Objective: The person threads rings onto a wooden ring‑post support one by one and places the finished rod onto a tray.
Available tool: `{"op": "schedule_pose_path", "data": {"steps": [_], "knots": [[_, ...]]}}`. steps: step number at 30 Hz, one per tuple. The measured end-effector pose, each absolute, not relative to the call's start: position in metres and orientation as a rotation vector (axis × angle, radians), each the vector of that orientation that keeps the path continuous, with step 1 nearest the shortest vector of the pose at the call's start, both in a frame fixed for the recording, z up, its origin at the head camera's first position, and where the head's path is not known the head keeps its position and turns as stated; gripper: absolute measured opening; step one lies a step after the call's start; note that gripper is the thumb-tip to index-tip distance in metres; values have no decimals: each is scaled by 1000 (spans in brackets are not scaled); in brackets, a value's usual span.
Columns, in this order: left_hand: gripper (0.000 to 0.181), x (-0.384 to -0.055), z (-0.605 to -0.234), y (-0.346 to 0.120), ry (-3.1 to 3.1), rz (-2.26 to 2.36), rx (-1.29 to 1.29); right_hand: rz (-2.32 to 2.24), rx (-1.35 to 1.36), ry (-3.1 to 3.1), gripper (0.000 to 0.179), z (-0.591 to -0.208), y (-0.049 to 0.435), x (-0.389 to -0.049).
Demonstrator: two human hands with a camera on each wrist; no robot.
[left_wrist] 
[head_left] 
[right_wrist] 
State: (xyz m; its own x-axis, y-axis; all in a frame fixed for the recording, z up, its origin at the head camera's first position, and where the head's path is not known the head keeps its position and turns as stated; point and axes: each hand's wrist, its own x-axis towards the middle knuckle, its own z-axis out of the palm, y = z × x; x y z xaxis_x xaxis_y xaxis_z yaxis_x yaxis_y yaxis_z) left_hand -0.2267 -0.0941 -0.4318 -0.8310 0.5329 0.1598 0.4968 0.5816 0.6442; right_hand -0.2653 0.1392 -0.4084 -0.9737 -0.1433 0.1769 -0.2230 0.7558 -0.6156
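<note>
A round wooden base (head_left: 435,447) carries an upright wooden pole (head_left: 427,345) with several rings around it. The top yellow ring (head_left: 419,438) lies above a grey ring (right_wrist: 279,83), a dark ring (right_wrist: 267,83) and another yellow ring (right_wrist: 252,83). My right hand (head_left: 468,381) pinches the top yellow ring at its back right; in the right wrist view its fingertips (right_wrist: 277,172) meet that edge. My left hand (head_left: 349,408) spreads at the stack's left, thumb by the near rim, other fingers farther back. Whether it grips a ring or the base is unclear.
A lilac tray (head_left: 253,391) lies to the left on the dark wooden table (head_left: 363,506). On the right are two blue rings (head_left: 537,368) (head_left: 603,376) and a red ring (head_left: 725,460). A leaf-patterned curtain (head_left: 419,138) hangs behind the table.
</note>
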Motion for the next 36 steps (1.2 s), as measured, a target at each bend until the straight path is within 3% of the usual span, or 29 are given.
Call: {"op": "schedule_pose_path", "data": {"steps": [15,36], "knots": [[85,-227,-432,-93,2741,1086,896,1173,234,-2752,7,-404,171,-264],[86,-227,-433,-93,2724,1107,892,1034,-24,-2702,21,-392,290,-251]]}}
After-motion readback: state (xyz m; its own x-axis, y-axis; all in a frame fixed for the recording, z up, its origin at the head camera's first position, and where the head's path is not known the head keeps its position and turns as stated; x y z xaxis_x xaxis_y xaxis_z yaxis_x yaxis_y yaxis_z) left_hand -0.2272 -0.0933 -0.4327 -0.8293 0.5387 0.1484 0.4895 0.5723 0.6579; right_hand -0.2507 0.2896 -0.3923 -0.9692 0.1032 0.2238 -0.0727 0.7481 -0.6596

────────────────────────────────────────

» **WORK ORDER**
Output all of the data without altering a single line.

» **RESULT BELOW**
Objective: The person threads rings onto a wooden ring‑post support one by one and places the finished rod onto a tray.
Available tool: `{"op": "schedule_pose_path", "data": {"steps": [_], "knots": [[_, ...]]}}`. steps: step number at 30 Hz, one per tuple. The measured end-effector pose, each absolute, not relative to the call's start: position in metres and orientation as a rotation vector (axis × angle, radians), each the vector of that orientation that keeps the path continuous, with step 1 nearest the shortest vector of the pose at the call's start, both in a frame fixed for the recording, z up, its origin at the head camera's first position, and where the head's path is not known the head keeps its position and turns as stated; gripper: absolute measured opening; step one lies a step after the call's start; note that gripper is the thumb-tip to index-tip distance in metres; values have no decimals: each is scaled by 1000 (spans in brackets are not scaled); in brackets, a value's usual span.
Columns, in this order: left_hand: gripper (0.000 to 0.181), x (-0.384 to -0.055), z (-0.605 to -0.234), y (-0.346 to 0.120), ry (-3.1 to 3.1), rz (-2.26 to 2.36), rx (-1.29 to 1.29); right_hand: rz (-2.32 to 2.24), rx (-1.35 to 1.36), ry (-3.1 to 3.1), gripper (0.000 to 0.179), z (-0.591 to -0.208), y (-0.049 to 0.435), x (-0.389 to -0.049).
Demonstrator: two human hands with a camera on each wrist; no robot.
[left_wrist] 
[head_left] 
[right_wrist] 
State: (xyz m; its own x-axis, y-axis; all in a frame fixed for the recording, z up, its origin at the head camera's first position, and where the head's path is not known the head keeps its position and turns as stated; point and axes: each hand's wrist, its own x-axis towards the middle knuckle, its own z-axis out of the palm, y = z × x; x y z xaxis_x xaxis_y xaxis_z yaxis_x yaxis_y yaxis_z) left_hand -0.2267 -0.0941 -0.4318 -0.8310 0.5329 0.1598 0.4968 0.5816 0.6442; right_hand -0.2653 0.1392 -0.4084 -0.9737 -0.1433 0.1769 -0.2230 0.7558 -0.6156
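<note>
A round wooden base (head_left: 435,447) carries an upright wooden pole (head_left: 427,345) with several rings around it. The top yellow ring (head_left: 419,438) lies above a grey ring (right_wrist: 279,83), a dark ring (right_wrist: 267,83) and another yellow ring (right_wrist: 252,83). My right hand (head_left: 468,381) pinches the top yellow ring at its back right; in the right wrist view its fingertips (right_wrist: 277,172) meet that edge. My left hand (head_left: 349,408) spreads at the stack's left, thumb by the near rim, other fingers farther back. Whether it grips a ring or the base is unclear.
A lilac tray (head_left: 253,391) lies to the left on the dark wooden table (head_left: 363,506). On the right are two blue rings (head_left: 537,368) (head_left: 603,376) and a red ring (head_left: 725,460). A leaf-patterned curtain (head_left: 419,138) hangs behind the table.
</note>
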Motion for the next 36 steps (1.2 s), as measured, a target at each bend until the straight path is within 3% of the usual span, or 29 are given.
Call: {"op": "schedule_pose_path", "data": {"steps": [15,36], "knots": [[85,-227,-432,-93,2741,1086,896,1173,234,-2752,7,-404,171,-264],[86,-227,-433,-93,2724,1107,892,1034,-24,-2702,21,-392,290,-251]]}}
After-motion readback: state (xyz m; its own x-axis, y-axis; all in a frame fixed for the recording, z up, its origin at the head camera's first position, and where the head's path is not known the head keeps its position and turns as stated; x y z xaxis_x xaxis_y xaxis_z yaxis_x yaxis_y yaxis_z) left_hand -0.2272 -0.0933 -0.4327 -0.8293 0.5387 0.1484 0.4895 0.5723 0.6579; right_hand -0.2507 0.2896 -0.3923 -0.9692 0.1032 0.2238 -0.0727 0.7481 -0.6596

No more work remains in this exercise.